В другой раз это была книга. Директор школы, однажды зайдя ко мне, принес небольшой синий сборник стихов. Я глянул на имя в конце. «Джерард Мэнли Хопкинс». Никогда о таком не слышал. Но открыв книжку, я прочел «Звездную ночь» и «Поэму урожая» и роскошнейшие, изысканные ранние стихотворения. Я отметил, что автор был католиком, священником, и более того – иезуитом.
Я не мог решить, нравятся мне эти стихи или нет.

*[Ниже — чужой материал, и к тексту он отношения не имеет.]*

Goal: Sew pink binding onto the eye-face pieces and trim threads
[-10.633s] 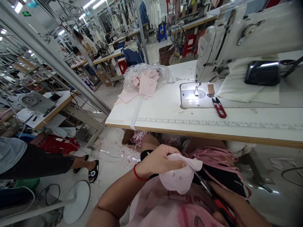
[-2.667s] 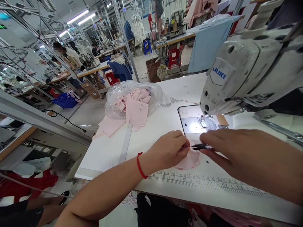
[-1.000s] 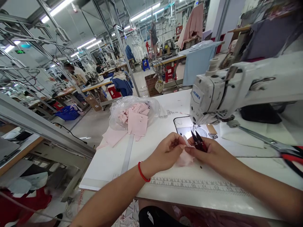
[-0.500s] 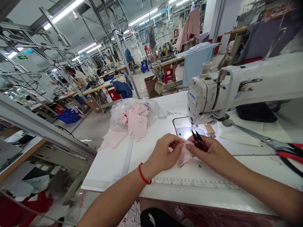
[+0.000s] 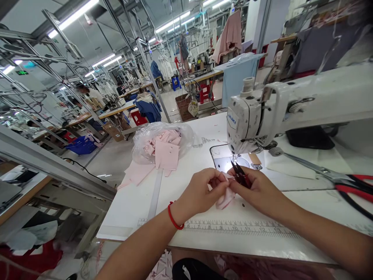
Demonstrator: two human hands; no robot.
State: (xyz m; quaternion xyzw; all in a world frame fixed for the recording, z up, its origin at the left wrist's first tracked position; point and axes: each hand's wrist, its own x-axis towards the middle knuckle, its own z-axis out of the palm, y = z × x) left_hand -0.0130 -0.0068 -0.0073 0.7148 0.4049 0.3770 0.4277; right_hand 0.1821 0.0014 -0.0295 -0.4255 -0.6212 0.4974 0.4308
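Observation:
A small pink fabric piece (image 5: 225, 199) is pinched by my left hand (image 5: 204, 190), thumb against fingers, just in front of the sewing machine's needle area. My right hand (image 5: 252, 184) is closed around dark thread snips (image 5: 240, 177), blades pointing up and away from me. Its thumb and fingertip also meet the fabric's right edge, close to my left fingertips. Part of the cloth is hidden behind my fingers. The white sewing machine (image 5: 244, 120) stands right behind both hands, its lamp lighting the needle plate (image 5: 220, 162).
Pink cut pieces (image 5: 166, 155) lie in and over a clear plastic bag (image 5: 140, 146) at the left. Large scissors (image 5: 326, 173) with red and black handles rest at the right. A printed ruler scale (image 5: 227, 227) runs along the table's front edge. A small dark speck lies near my right hand.
The view has shifted slightly. My fingertips have drawn closer together on the pink fabric, and more of it is bunched between them. The snips remain in my right hand.

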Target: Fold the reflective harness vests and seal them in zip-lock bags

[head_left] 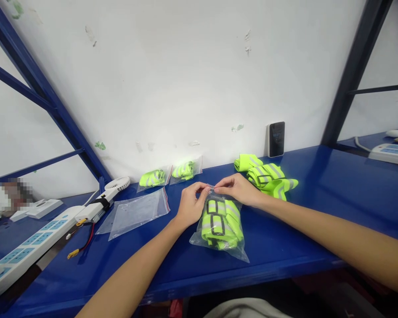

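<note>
A clear zip bag (242, 255) lies on the blue table in front of me, with a rolled neon-yellow reflective strap (230, 225) inside it. Grey bands and black buckles show through the plastic. My left hand (193, 202) pinches the bag's top edge between thumb and fingers. Close beside it, my right hand (237, 187) pinches the same edge from the right. Both hands are closed on the plastic, their fingertips almost touching. The far edge of the bag is partly hidden by my fingers.
Flat clear bags (137, 214) lie to the left. Behind them are two bagged yellow straps (152, 178). Loose rolled straps (267, 174) sit at back right, near a black-and-white device (276, 139) against the wall. A white fan (117, 183), wires (91, 234) and a power strip (29, 247) line the left.
</note>
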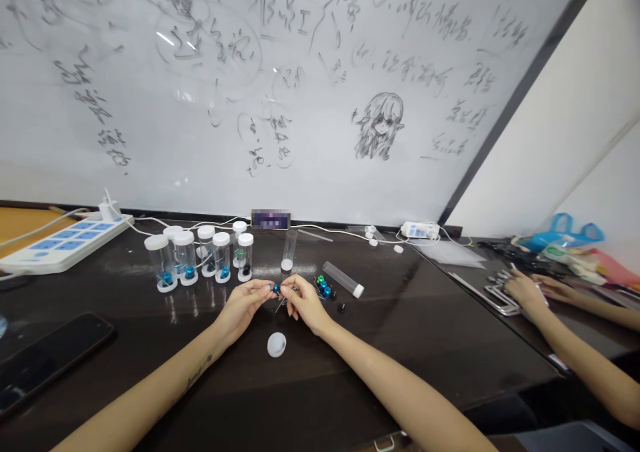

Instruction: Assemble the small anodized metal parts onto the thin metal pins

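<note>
My left hand (241, 311) pinches a small shiny blue piece (275, 289) between thumb and fingertips. Close beside it, the fingers of my right hand (309, 307) are closed on several thin metal rods (281, 303), whose ends poke out toward the left. What these small parts are exactly is too fine to make out. Right of my right hand lies a cluster of small green, blue and black pieces (325, 289). A clear tube with a white cap (343, 279) rests on its side behind them. Nearer me is a loose round white cap (277, 345).
Several capped clear tubes (185, 255) with coloured pieces inside stand at the left. One clear tube (289, 251) stands behind my hands. A power strip (65, 245) and a black phone (55, 359) lie left. Another person's hands (527, 291) handle metal parts at right.
</note>
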A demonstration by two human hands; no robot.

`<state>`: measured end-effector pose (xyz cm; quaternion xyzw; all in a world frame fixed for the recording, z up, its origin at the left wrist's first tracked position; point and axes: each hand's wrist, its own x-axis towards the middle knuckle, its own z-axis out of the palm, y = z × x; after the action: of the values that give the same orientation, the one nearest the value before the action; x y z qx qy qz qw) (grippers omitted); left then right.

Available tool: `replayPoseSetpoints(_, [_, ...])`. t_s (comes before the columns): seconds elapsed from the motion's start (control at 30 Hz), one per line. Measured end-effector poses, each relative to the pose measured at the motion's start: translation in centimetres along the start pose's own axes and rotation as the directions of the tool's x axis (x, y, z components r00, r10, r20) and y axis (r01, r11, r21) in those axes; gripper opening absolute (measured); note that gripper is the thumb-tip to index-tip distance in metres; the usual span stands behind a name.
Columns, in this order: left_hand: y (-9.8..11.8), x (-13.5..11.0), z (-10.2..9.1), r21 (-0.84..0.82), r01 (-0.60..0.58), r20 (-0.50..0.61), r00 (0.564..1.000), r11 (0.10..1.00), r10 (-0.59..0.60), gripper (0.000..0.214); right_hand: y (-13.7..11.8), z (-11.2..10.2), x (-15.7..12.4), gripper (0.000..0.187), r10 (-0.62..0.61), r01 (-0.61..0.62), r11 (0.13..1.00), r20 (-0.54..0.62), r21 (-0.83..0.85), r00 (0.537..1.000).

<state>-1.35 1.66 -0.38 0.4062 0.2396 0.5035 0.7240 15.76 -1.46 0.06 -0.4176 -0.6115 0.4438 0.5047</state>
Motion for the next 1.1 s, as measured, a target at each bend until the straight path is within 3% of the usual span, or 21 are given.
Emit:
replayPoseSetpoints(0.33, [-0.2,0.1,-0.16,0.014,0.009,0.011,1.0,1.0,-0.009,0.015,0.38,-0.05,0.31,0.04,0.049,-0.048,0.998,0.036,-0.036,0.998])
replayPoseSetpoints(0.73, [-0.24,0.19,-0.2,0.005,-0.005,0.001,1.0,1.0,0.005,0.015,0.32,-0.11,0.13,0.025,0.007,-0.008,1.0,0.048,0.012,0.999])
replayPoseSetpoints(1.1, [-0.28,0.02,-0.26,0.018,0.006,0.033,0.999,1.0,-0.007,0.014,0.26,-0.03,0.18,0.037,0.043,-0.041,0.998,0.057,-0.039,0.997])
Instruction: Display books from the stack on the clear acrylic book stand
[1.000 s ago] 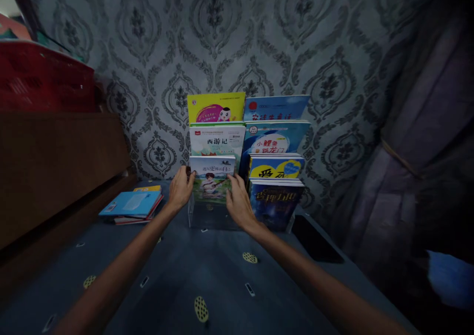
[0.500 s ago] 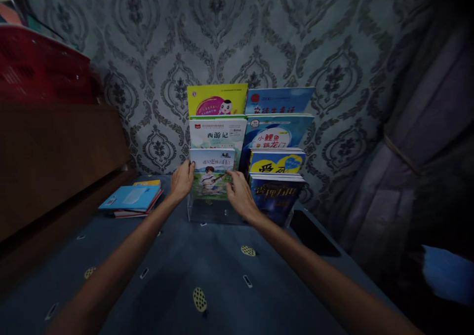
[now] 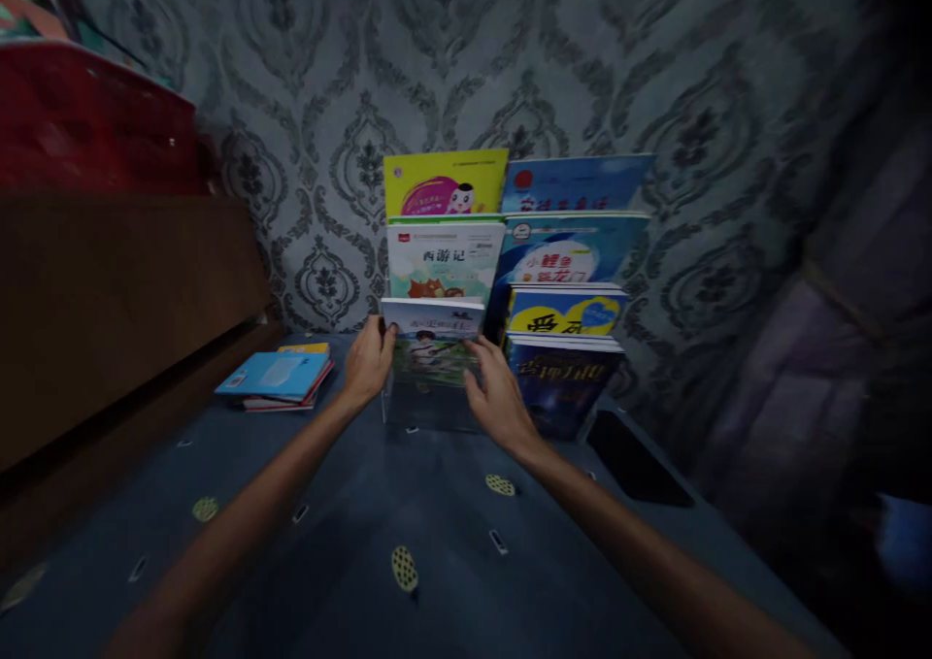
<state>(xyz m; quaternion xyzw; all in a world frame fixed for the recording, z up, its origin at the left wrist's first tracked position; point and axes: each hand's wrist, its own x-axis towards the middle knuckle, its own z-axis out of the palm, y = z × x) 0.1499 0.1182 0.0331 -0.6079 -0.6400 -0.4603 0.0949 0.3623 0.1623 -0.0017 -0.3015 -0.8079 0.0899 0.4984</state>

Мне показалось, что они весьма искусны, несколько замысловаты, местами слишком пышны и чрезмерны. Но вместе с тем они были своеобразны и привлекали живостью, музыкальностью и глубиной. Поздние поэмы, конечно, были слишком глубоки для меня, и в них я ничего не понял.
Все-таки поэт мне понравился, хотя и с некоторыми оговорками. Я вернул книгу директору, поблагодарил его, и уже никогда больше не забывал Хопкинса, но не возвращался к нему несколько лет.
Из изолятора я вышел через месяц, если не больше. В конце июня нас ждали главные экзамены – на аттестат повышенного уровня; мне нужно было сдавать французский, немецкий и латынь. Потом мы разъехались на каникулы, и до сентября пришлось ждать результатов экзаменов. Папаша, Бонмаман и Джон-Пол в это лето снова были в Европе, и мы провели пару месяцев в большом унылом отеле в Борнмуте[154]. Отель стоял на вершине скалы, обращенный к морю рядами чугунных балконов, выкрашенных серебристой краской. В бледном летнем английском солнце и утреннем тумане они мягко сияли. Не буду вдаваться в подробности этого лета и отношений с девушкой, которую я там встретил; оно было заполнено бурными эмоциями и юношескими ссорами, от которых я обычно сбегал из Борнмута к Дорсетским холмам, где целыми днями гулял, восстанавливая душевное равновесие.